5. Data user decryption stage:
(1) The offline decryption mechanism ODA performs partial decryption: ODA_Dec (AC, CT, TK) →PC, and data user DU transmits ciphertext CT and ciphertext conversion key TK to offline decryption mechanism ODA; the offline encryption mechanism ODA firstly checks whether the attribute set AS of the data user meets the requirement of the access structure AC, if so, carries out partial decryption on the ciphertext CT and sends the partial decrypted ciphertext PC to the data user DU; otherwise, outputting 0;
PC=(AC,MM,R·e(g,g) αs ,g s ,e(g,g) daθ/z ,C 1 );
(2) The data user DU decrypts: DU_Dec (PC, CPA_SK) →R; the data user DU decrypts the partial decryption ciphertext PC through the attribute encryption key CPA_SK to obtain a random ciphertext parameter R;
R=R·e(g,g) αs /(e(g s ,g α h d )/e(g,g) das );
6. and (4) a responsibility following stage:
(1) The responsibilities data owner DO: DO_Account (GMSK) →idDO. If the group administrator votes to pass through the requirement of the data owner, the id of the data owner can be calculated and obtained through the source verification value DO_verity and the group tracking key GMSK;
is known to beThen->
(2) Responsibility-pursuing signer a: a_accountability (sign ct, sign pk) →ida; in the uplink process, if a group administrator votes through a request for a responsibility-following data owner by adopting a group signature verification method and a UTXO uplink mode, a master node can find a first address to carry out responsibility-following through a chain-by-chain source tracing mode for the transaction; through the group signature SignCT and the signature private key SignP, the idA hash value HID of the signer A is extracted, and the host node can find the idA of the signer by comparing the HID values corresponding to the ids of the child nodes one by one.

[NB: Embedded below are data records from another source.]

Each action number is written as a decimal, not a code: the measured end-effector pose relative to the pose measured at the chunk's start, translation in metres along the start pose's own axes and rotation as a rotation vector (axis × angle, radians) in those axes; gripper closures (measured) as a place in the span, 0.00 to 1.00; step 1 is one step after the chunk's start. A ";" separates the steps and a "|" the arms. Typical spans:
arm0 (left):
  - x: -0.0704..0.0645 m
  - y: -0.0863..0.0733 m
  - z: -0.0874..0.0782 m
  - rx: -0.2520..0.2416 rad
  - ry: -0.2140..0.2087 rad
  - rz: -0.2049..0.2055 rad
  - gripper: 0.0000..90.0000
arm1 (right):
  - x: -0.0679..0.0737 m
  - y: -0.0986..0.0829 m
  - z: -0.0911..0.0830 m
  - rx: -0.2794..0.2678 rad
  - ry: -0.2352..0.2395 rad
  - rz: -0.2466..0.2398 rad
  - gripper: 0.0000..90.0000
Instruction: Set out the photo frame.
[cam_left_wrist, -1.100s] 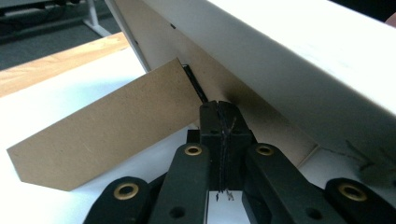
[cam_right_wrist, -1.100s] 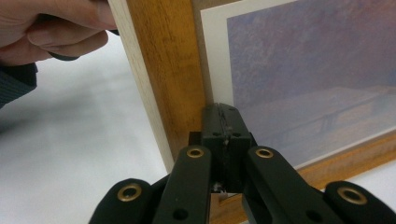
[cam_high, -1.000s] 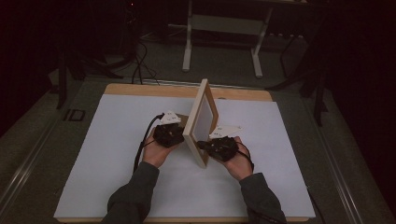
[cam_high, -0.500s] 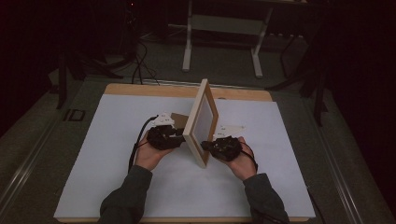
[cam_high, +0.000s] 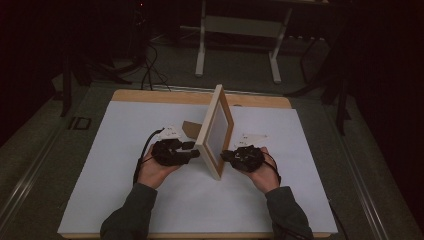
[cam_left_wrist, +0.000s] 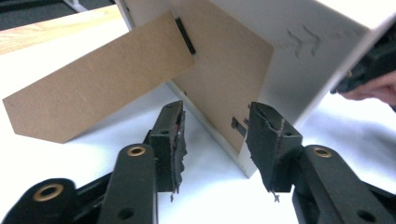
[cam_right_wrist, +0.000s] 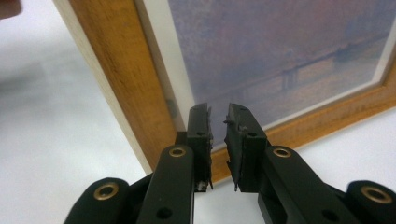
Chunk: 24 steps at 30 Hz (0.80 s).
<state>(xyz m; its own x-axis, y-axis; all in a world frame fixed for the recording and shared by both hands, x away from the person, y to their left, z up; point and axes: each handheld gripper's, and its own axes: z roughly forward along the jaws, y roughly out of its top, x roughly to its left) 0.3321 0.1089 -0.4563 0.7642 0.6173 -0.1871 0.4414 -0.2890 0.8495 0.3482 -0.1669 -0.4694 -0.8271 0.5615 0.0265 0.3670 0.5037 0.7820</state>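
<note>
On the white table in a dark room, the frame stands between your open left gripper and your nearly closed, empty right gripper

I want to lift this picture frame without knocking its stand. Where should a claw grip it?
Probably the near upright wooden edge of the picture frame, approached from the person's side: it stands on its bottom edge, that edge is exposed, and the cardboard stand splays out behind.
</note>
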 end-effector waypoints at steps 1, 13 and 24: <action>-0.001 -0.001 0.000 0.002 0.002 0.002 0.62 | -0.001 -0.001 0.000 0.002 -0.001 0.003 0.88; -0.010 -0.010 -0.010 0.013 0.007 0.041 0.53 | -0.010 -0.008 0.001 0.012 -0.013 0.041 0.87; -0.024 -0.002 -0.012 -0.031 -0.006 0.046 0.52 | 0.002 -0.010 0.012 0.065 0.045 -0.020 1.00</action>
<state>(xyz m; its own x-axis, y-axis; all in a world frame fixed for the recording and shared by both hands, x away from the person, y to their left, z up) 0.3075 0.1033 -0.4479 0.7864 0.5993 -0.1499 0.3905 -0.2942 0.8723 0.3479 -0.1628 -0.4850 -0.8520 0.5220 0.0404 0.3761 0.5566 0.7407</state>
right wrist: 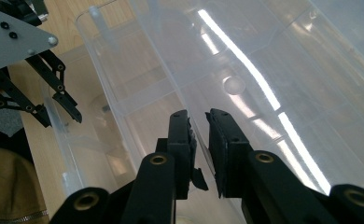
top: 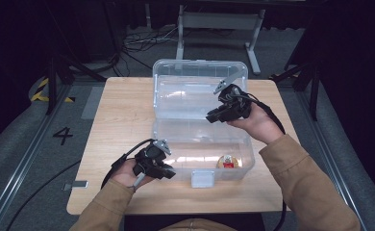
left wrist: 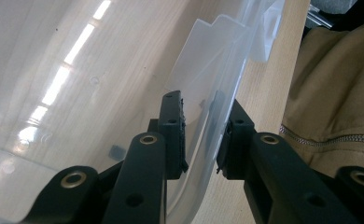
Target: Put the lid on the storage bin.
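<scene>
Here, closest to the person, the left gripper (top: 168,171) sits at the front left corner of the box (top: 202,144). The box is see-through plastic and stands open on the table (top: 113,125). In the left gripper view, the left gripper's (left wrist: 201,135) jaws stand a little apart, one on each side of the box (left wrist: 208,107) wall. The wall runs up between them. One jaw is inside the box and one is outside. I cannot tell if the pads press on the wall.

Just to the right, inside the box near its front right corner, lies a small round thing (top: 228,162). It is tan with some red on it. It is too small to tell what it is.

Farther back, the right gripper (top: 209,118) is at the back edge of the box, where the lid (top: 195,86) joins it. The lid stands up behind the box. In the right gripper view, the right gripper's (right wrist: 199,135) jaws are close together, with a thin clear edge of the box (right wrist: 124,121) between them. They look clamped on it. The left gripper (right wrist: 61,109) shows far off at the top left of that view, its jaws on each side of the wall.
</scene>
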`<state>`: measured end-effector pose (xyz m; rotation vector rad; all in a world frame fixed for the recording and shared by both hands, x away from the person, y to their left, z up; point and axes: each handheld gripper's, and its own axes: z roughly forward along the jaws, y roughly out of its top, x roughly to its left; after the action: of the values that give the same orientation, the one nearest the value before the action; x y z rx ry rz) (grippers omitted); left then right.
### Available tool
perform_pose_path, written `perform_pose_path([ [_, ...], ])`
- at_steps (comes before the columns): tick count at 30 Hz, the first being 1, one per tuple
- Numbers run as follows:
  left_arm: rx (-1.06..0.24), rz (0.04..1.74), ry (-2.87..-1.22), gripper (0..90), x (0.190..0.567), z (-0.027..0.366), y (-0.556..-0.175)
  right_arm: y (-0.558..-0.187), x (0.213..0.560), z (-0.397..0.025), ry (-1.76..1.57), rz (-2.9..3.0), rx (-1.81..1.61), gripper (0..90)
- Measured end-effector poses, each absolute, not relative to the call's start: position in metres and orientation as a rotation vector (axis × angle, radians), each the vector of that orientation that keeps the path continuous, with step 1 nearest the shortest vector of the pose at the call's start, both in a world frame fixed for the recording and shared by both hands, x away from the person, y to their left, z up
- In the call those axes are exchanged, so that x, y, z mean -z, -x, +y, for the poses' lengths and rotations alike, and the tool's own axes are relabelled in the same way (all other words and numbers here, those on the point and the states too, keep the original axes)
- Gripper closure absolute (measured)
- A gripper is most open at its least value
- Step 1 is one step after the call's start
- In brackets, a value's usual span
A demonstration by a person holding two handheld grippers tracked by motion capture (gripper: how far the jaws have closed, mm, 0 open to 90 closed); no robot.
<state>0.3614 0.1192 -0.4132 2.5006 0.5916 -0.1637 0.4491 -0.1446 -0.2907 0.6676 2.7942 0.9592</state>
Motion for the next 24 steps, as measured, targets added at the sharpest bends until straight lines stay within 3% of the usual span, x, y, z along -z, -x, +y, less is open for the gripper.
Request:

By adopting the blockchain privacy protection method, the blockchain is utilized to combine the offline encryption mechanism and the offline decryption mechanism through the online offline attribute encryption algorithm, so that the computing expense of a user is reduced, the fine-granularity user access control is realized, the blockchain privacy protection method is suitable for equipment with limited computing resources, the single-point fault problem is prevented, collusion is prevented between the user and a verifier through double-chain control of a shared chain and a alliance chain, and meanwhile, the bidirectional traceability of a data owner and the verifier is realized through group signature verification, and the security of numerical control is increased.
The above description is only of the preferred embodiments of the present invention, and it should be understood that various changes and modifications can be made by those skilled in the art, and any modifications, equivalents, improvements and the like made by the present invention should be included in the scope of the present invention.